- **Your assignment**: Copy out the lines below that hold the word "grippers".

- **Recorded information**:

________________

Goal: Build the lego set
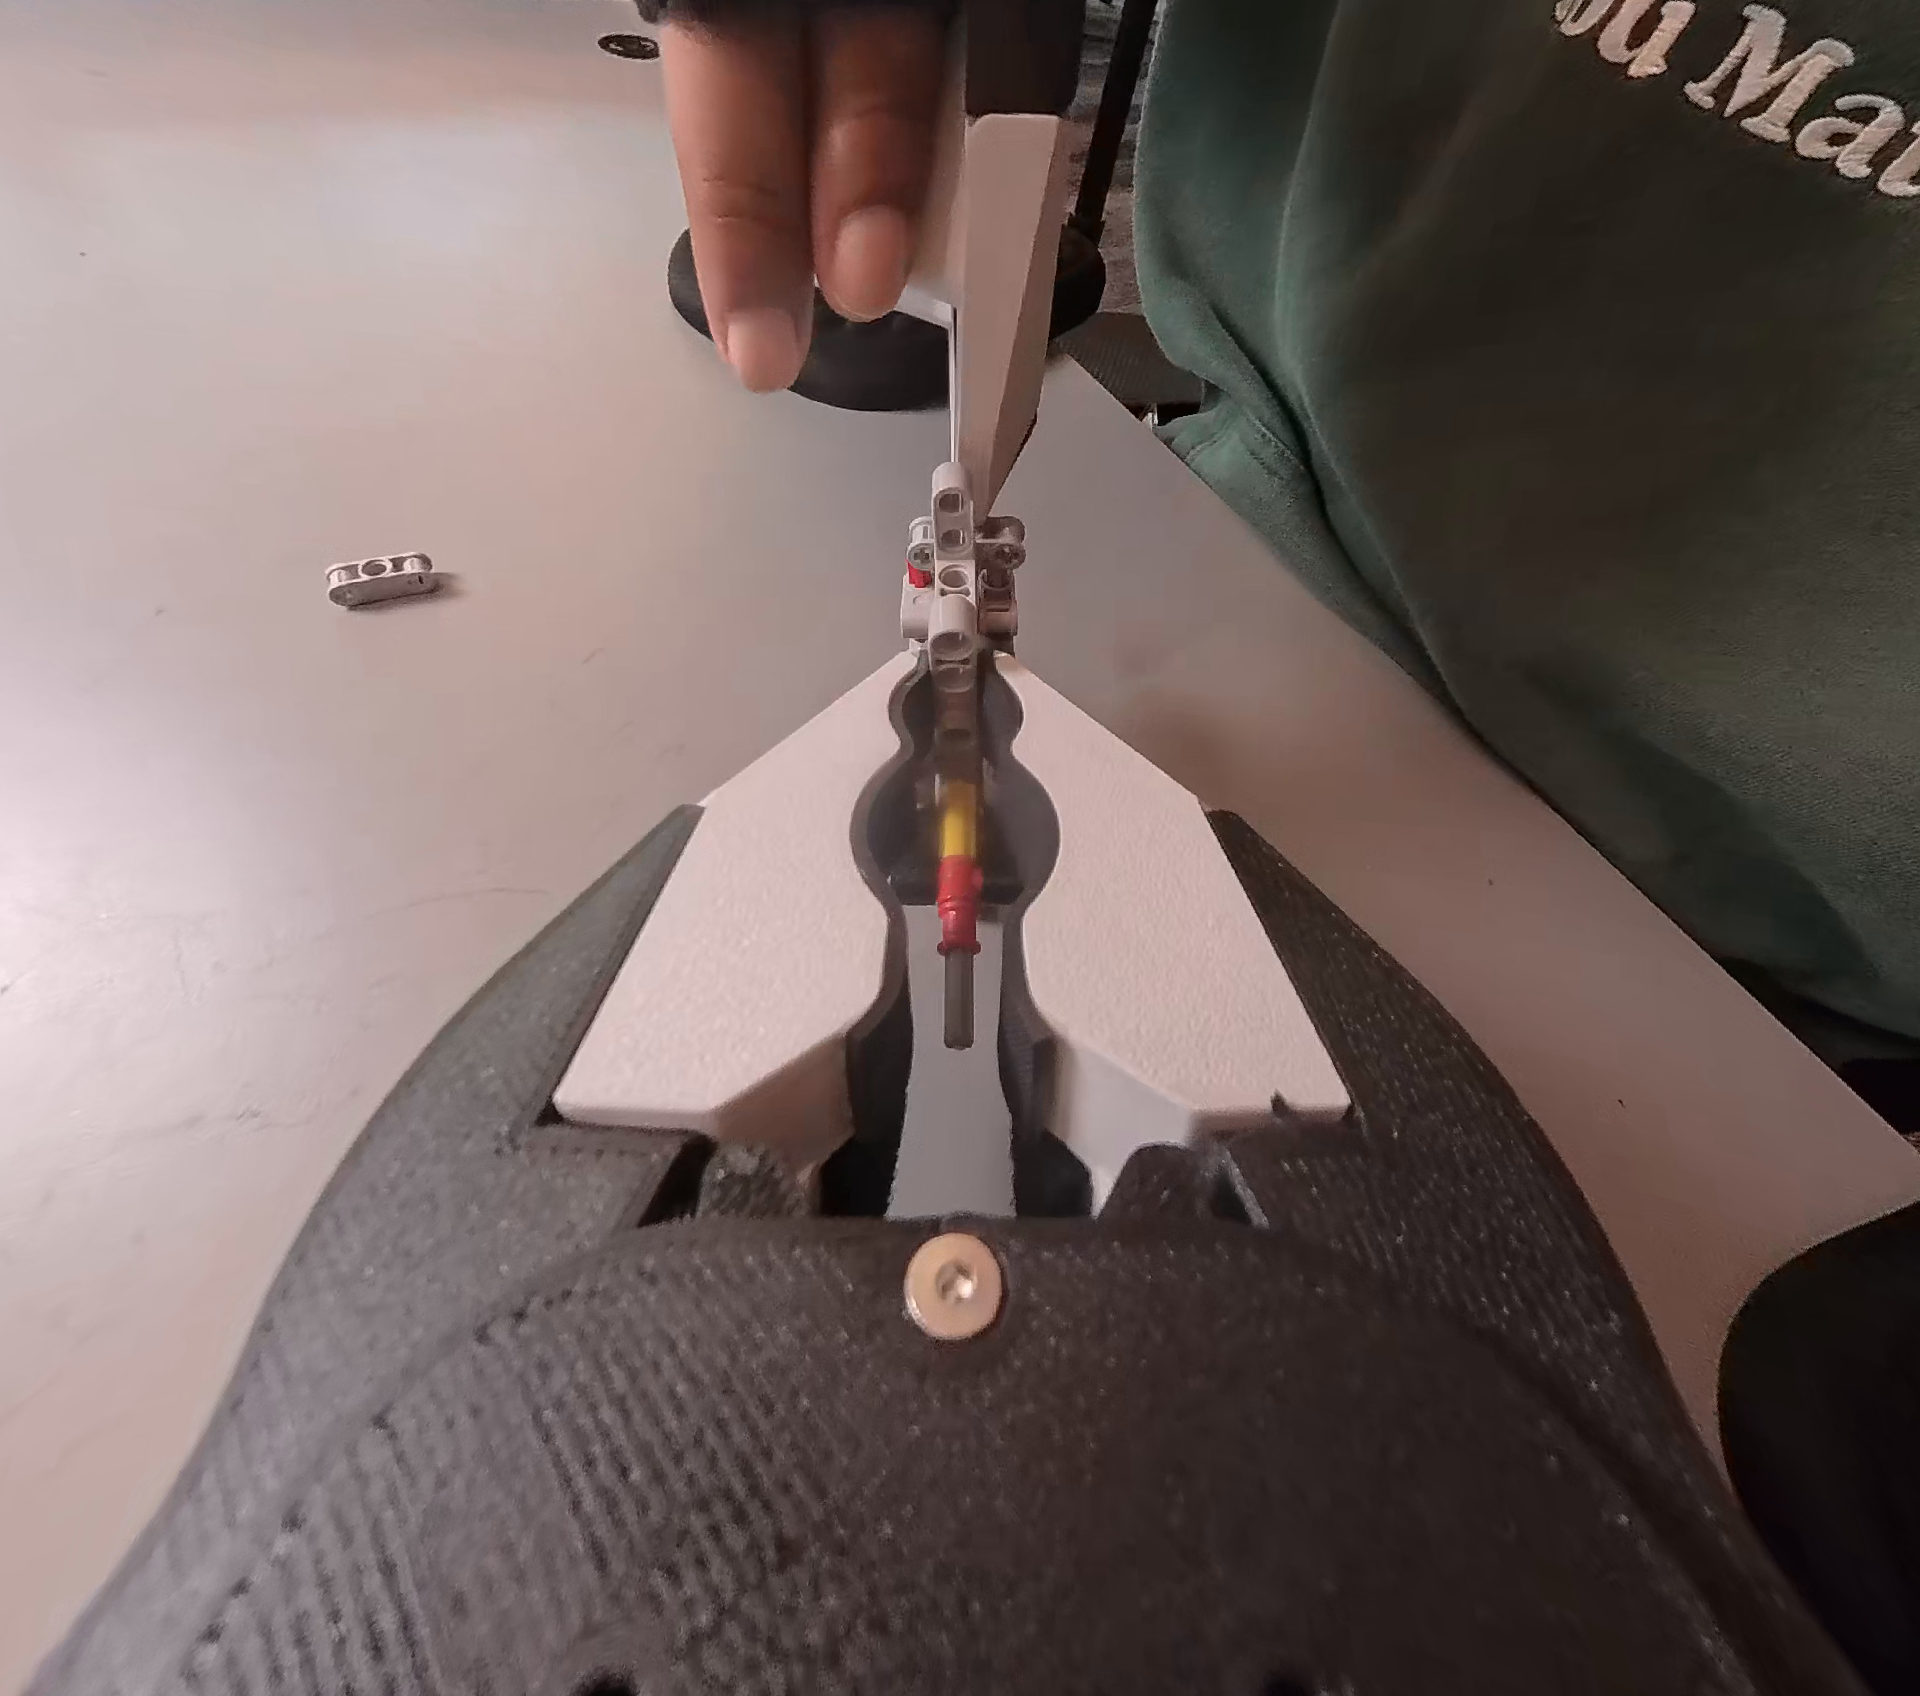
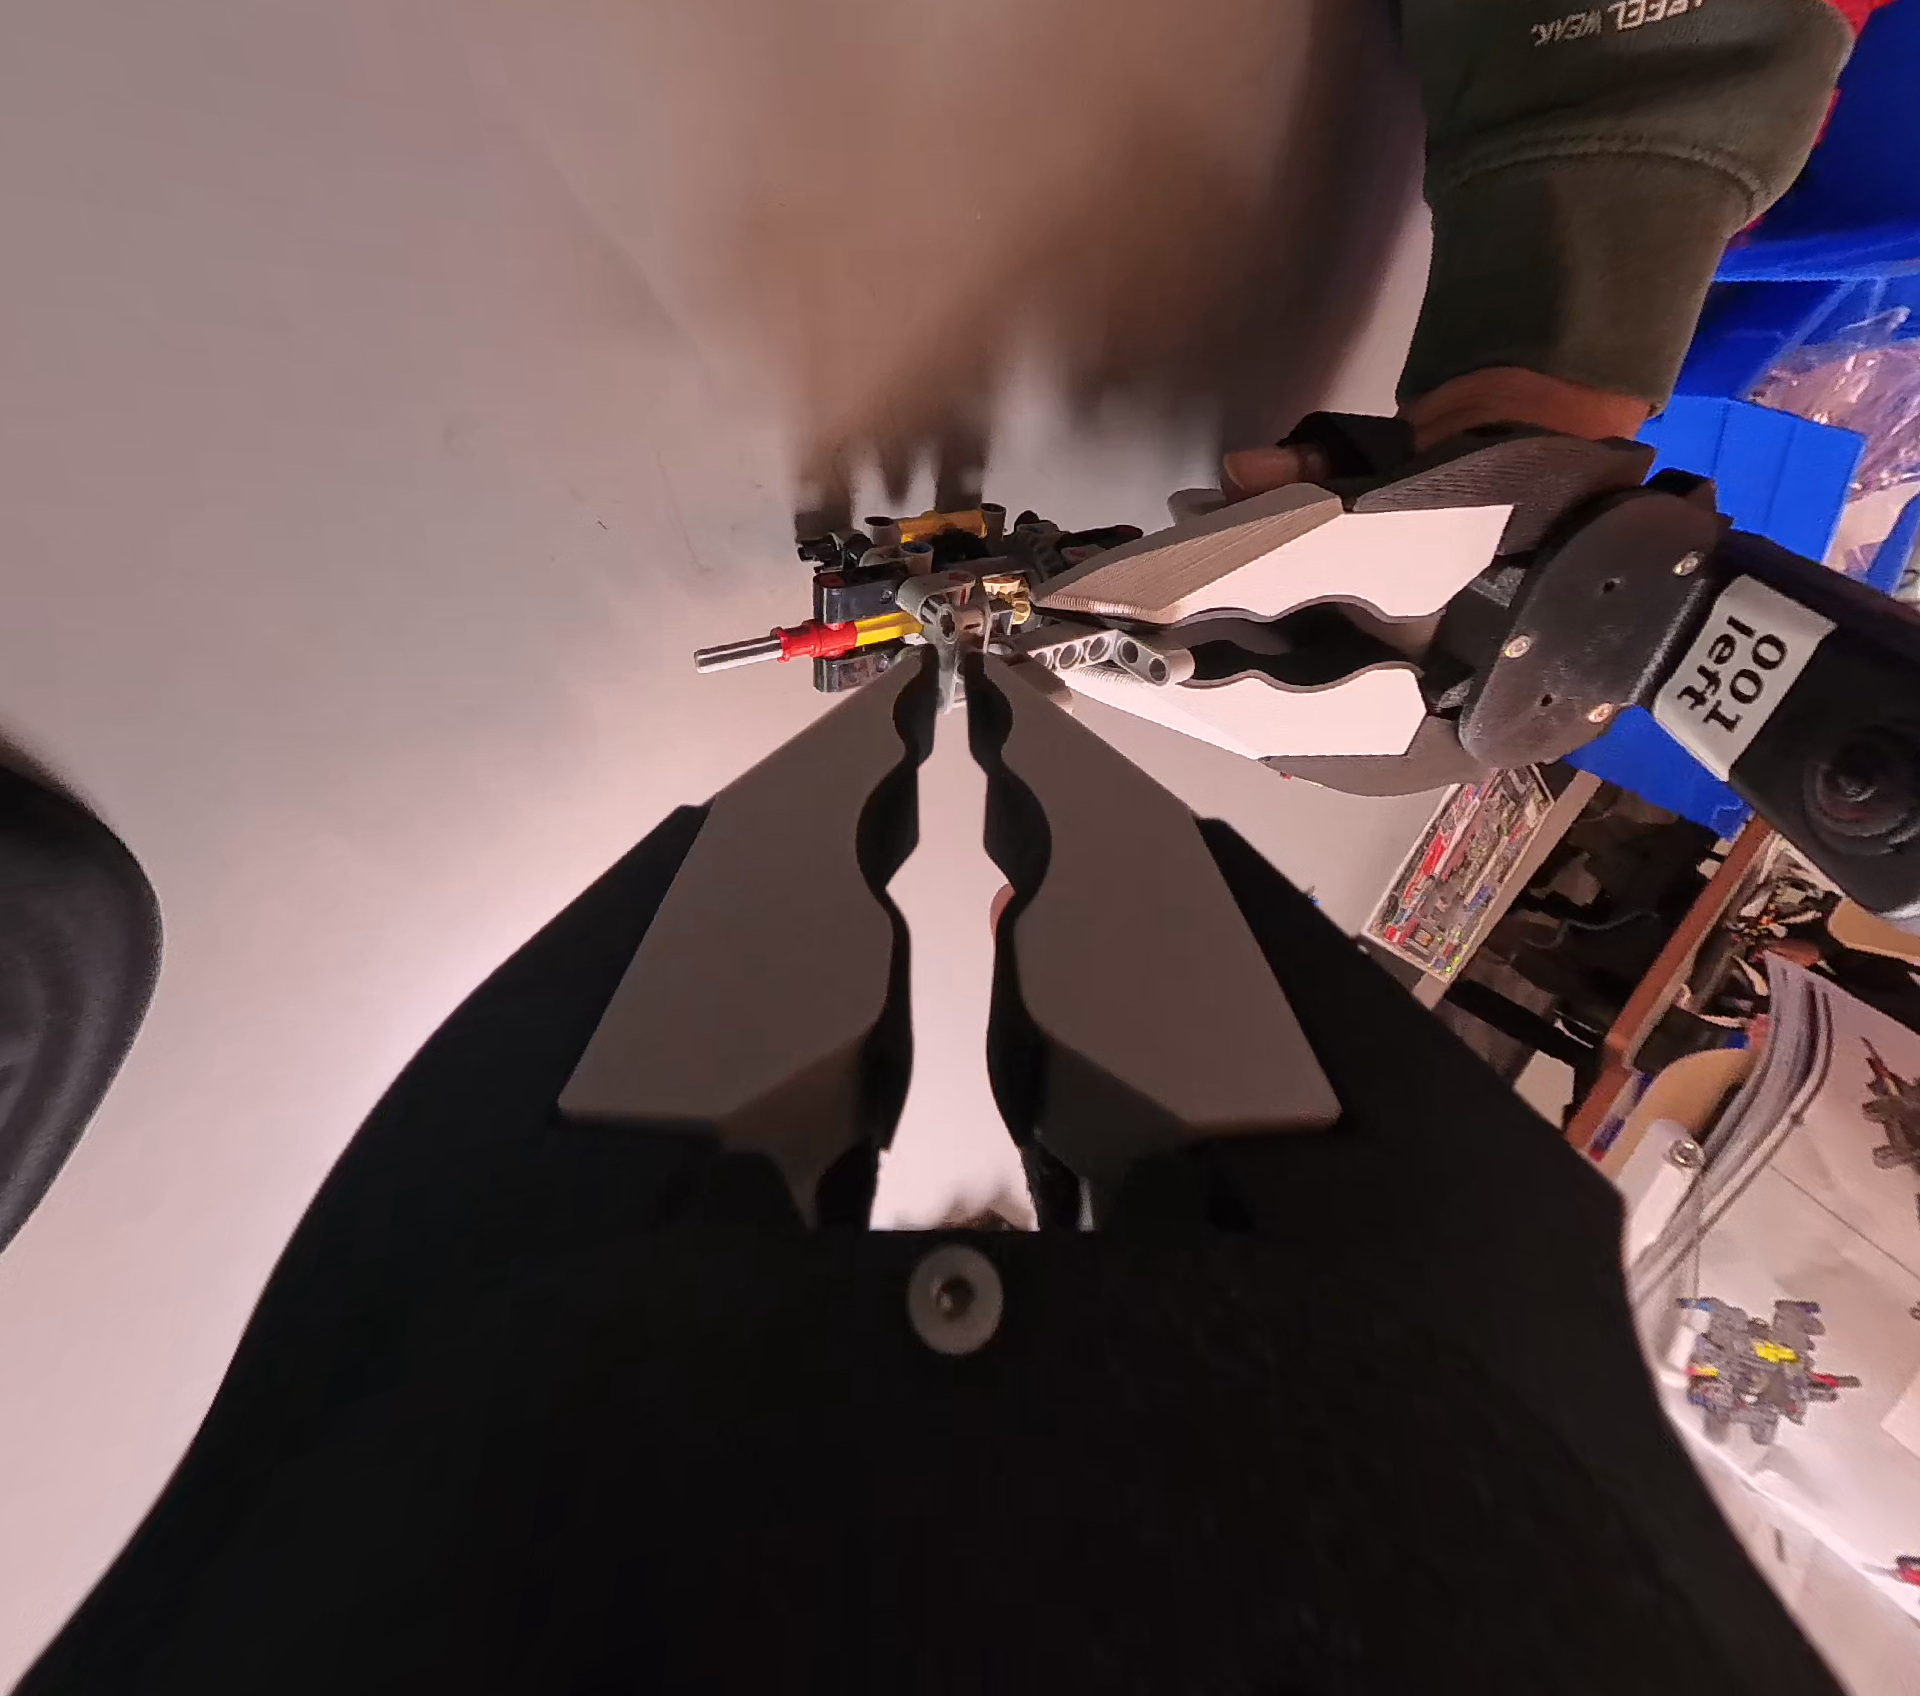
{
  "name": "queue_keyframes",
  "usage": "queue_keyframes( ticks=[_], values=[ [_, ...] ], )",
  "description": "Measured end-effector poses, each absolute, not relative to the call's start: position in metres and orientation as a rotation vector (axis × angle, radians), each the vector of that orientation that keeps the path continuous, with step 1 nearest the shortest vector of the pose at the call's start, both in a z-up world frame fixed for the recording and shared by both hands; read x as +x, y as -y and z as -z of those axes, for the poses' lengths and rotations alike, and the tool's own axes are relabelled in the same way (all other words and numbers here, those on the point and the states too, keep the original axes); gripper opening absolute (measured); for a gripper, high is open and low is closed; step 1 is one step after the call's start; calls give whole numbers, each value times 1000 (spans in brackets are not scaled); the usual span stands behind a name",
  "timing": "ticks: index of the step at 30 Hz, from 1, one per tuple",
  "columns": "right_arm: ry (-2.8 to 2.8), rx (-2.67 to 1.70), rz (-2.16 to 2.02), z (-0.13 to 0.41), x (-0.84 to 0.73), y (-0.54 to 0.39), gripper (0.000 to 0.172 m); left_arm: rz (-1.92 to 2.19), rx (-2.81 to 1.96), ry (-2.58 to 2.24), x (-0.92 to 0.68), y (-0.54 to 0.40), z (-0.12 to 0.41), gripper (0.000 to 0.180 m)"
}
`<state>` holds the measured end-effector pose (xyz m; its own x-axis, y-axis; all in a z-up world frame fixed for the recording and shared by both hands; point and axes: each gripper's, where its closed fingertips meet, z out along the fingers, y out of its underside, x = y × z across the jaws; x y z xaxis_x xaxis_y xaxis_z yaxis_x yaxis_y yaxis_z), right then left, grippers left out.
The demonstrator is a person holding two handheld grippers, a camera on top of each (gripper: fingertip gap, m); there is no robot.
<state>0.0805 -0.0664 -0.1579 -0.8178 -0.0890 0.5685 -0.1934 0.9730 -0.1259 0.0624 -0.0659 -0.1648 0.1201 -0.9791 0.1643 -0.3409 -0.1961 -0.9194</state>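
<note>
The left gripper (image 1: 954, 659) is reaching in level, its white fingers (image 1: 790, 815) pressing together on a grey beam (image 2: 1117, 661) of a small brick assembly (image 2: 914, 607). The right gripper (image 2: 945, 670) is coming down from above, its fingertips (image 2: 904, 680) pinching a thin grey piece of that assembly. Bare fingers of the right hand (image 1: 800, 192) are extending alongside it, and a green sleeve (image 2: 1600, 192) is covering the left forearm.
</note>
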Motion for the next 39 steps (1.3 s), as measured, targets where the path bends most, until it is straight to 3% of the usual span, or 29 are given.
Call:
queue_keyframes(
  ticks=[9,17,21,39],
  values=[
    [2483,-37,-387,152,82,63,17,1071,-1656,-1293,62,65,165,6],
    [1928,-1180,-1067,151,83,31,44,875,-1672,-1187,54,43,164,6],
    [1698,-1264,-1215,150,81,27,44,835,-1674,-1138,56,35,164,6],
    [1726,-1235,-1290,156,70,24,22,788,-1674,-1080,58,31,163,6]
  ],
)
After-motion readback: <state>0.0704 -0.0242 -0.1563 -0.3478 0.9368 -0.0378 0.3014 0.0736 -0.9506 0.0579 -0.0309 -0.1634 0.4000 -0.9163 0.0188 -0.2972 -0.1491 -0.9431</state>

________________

- **Answer section**:
`<state>` holds the measured end-effector pose (xyz m; its own x-axis, y-axis; all in a z-up world frame fixed for the recording and shared by both hands; point and axes: each gripper's, where its closed fingertips meet, z out along the fingers, y out of its underside, x = y × z across the jaws; x y z xaxis_x xaxis_y xaxis_z yaxis_x yaxis_y yaxis_z), right then left, grippers left out.
The demonstrator is a person holding two handheld grippers, a camera on top of each (gripper: fingertip gap, m); there is no robot.

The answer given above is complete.